### How to complete this task
Output all of the data exactly as it appears, but leave out any pictures it contains.

─── Data extract

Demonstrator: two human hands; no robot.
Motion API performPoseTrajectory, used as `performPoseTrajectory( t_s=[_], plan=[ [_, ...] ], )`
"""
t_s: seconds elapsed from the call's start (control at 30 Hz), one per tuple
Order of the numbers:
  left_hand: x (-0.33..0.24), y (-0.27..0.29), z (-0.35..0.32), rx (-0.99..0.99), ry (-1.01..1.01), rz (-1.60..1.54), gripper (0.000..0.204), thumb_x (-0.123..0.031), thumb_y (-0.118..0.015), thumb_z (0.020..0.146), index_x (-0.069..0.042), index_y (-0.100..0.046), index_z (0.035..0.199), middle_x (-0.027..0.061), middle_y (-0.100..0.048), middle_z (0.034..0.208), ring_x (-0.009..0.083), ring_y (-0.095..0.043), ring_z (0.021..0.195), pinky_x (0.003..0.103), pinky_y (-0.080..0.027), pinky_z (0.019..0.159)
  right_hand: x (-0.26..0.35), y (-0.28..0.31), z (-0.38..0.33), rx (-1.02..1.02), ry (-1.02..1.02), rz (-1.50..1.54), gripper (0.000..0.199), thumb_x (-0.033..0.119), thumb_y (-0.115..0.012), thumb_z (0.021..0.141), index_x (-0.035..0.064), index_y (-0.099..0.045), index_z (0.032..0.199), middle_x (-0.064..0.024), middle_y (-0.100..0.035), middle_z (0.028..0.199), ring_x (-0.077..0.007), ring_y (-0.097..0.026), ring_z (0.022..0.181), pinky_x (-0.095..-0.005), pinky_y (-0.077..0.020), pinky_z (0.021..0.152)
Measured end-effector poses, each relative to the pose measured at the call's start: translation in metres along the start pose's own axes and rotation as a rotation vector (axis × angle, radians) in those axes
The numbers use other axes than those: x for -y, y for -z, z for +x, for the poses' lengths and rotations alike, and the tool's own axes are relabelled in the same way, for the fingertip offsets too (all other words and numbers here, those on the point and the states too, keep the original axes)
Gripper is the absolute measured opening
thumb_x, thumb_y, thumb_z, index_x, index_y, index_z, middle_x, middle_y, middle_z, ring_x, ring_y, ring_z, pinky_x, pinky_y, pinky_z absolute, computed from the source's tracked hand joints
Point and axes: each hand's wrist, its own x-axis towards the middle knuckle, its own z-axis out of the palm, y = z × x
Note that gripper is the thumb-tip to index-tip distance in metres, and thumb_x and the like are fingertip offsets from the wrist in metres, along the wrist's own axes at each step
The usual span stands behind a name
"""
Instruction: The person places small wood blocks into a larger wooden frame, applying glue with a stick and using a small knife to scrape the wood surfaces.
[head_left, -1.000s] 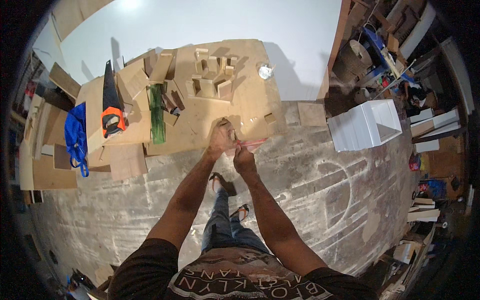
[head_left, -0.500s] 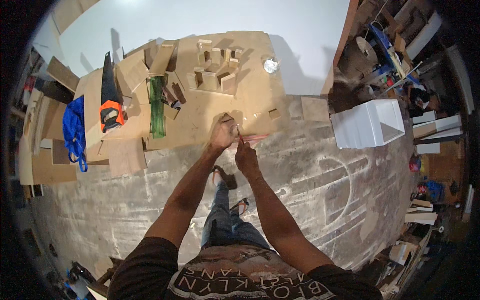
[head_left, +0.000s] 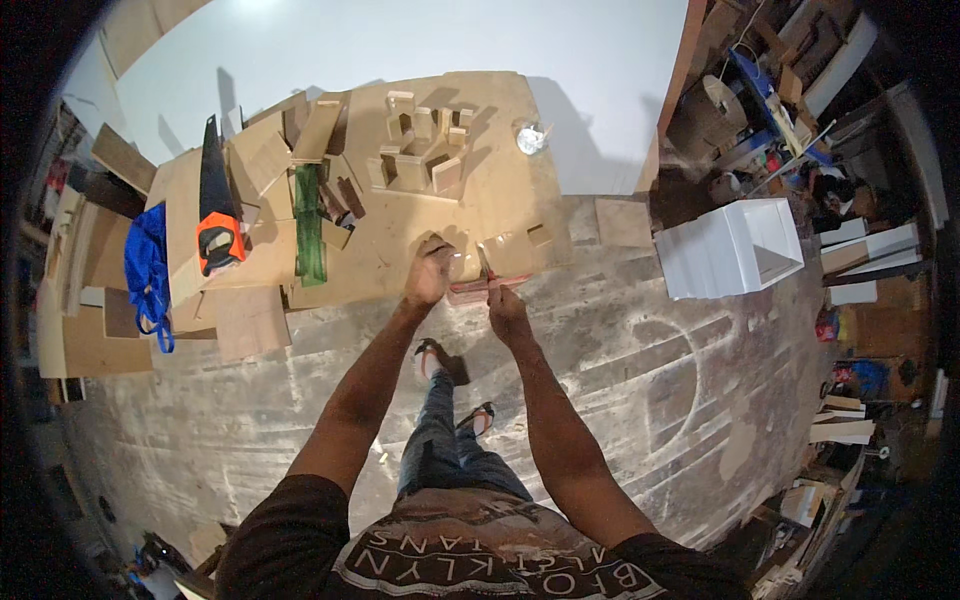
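My left hand [head_left: 430, 272] is closed over the near edge of the wooden worktable [head_left: 390, 255], gripping a small wooden piece [head_left: 435, 243]; the fingers partly cover it. My right hand [head_left: 508, 308], to its right, is closed round a slim knife-like tool [head_left: 486, 264] with a reddish handle and a narrow, pale end pointing away from me. Whether it is a knife cannot be made out. Small pale bits lie on the board by its tip. Beyond my hands stands a group of small wooden blocks [head_left: 445, 177] joined upright. A small square wooden piece [head_left: 540, 234] lies to the right.
On the left lie a handsaw [head_left: 220, 240] with an orange and black handle, a blue bag [head_left: 148, 265] and a green-painted strip [head_left: 310, 225]. A crumpled silvery thing [head_left: 531, 138] sits at the far right corner. A white box [head_left: 725, 250] stands right, beside cluttered shelving.
My hands have moved apart: the left slightly left, the right to the right and a little nearer me with the tool. The view has shifted slightly.
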Motion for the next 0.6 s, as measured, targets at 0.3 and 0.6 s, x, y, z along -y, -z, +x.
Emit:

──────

### Completed exercise
Demonstrator: two human hands; no robot.
Motion API performPoseTrajectory, used as `performPoseTrajectory( t_s=[_], plan=[ [_, ...] ], )`
"""
t_s: seconds elapsed from the call's start (control at 30 Hz), one per tuple
Order of the numbers:
  left_hand: x (-0.33..0.24), y (-0.27..0.29), z (-0.35..0.32), rx (-0.99..0.99), ry (-1.01..1.01), rz (-1.60..1.54), gripper (0.000..0.204), thumb_x (-0.123..0.031), thumb_y (-0.118..0.015), thumb_z (0.020..0.146), index_x (-0.069..0.042), index_y (-0.100..0.046), index_z (0.035..0.199), middle_x (-0.027..0.061), middle_y (-0.100..0.048), middle_z (0.034..0.208), ring_x (-0.009..0.083), ring_y (-0.095..0.043), ring_z (0.021..0.195), pinky_x (0.003..0.103), pinky_y (-0.080..0.027), pinky_z (0.019..0.159)
  right_hand: x (-0.26..0.35), y (-0.28..0.31), z (-0.38..0.33), rx (-1.02..1.02), ry (-1.02..1.02), rz (-1.50..1.54), gripper (0.000..0.199), thumb_x (-0.033..0.119), thumb_y (-0.115..0.012), thumb_z (0.021..0.141), index_x (-0.035..0.064), index_y (-0.099..0.045), index_z (0.032..0.199), middle_x (-0.064..0.024), middle_y (-0.100..0.035), middle_z (0.028..0.199), ring_x (-0.077..0.007), ring_y (-0.097..0.026), ring_z (0.022..0.181), pinky_x (-0.095..-0.005), pinky_y (-0.077..0.020), pinky_z (0.021..0.152)
Measured end-effector poses, each relative to the pose measured at the call's start: translation in metres along the start pose's own axes and rotation as a rotation vector (axis × angle, radians) in those axes
The numbers use other axes than those: x for -y, y for -z, z for +x, for the poses' lengths and rotations alike, and the tool's own axes are relabelled in the same way, for the fingertip offsets too (all other words and numbers here, those on the point and the states too, keep the original axes)
Gripper is the absolute measured opening
thumb_x, thumb_y, thumb_z, index_x, index_y, index_z, middle_x, middle_y, middle_z, ring_x, ring_y, ring_z, pinky_x, pinky_y, pinky_z absolute, computed from the source's tracked hand joints
Point and axes: each hand's wrist, its own x-axis towards the middle knuckle, its own z-axis out of the palm, y = z × x
Note that gripper is the thumb-tip to index-tip distance in metres, and thumb_x and the like are fingertip offsets from the wrist in metres, along the wrist's own axes at each step
The usual span stands behind a name
"""
Instruction: The person places small wood blocks into a larger wooden frame, applying glue with a stick and using a small knife to scrape the wood surfaces.
[head_left, -1.000s] 
[head_left, -0.500s] 
[head_left, +0.000s] 
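My left hand [head_left: 430, 272] is closed over the near edge of the wooden worktable [head_left: 390, 255], gripping a small wooden piece [head_left: 435, 243]; the fingers partly cover it. My right hand [head_left: 508, 308], to its right, is closed round a slim knife-like tool [head_left: 486, 264] with a reddish handle and a narrow, pale end pointing away from me. Whether it is a knife cannot be made out. Small pale bits lie on the board by its tip. Beyond my hands stands a group of small wooden blocks [head_left: 445, 177] joined upright. A small square wooden piece [head_left: 540, 234] lies to the right.
On the left lie a handsaw [head_left: 220, 240] with an orange and black handle, a blue bag [head_left: 148, 265] and a green-painted strip [head_left: 310, 225]. A crumpled silvery thing [head_left: 531, 138] sits at the far right corner. A white box [head_left: 725, 250] stands right, beside cluttered shelving.
My hands have moved apart: the left slightly left, the right to the right and a little nearer me with the tool. The view has shifted slightly.
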Motion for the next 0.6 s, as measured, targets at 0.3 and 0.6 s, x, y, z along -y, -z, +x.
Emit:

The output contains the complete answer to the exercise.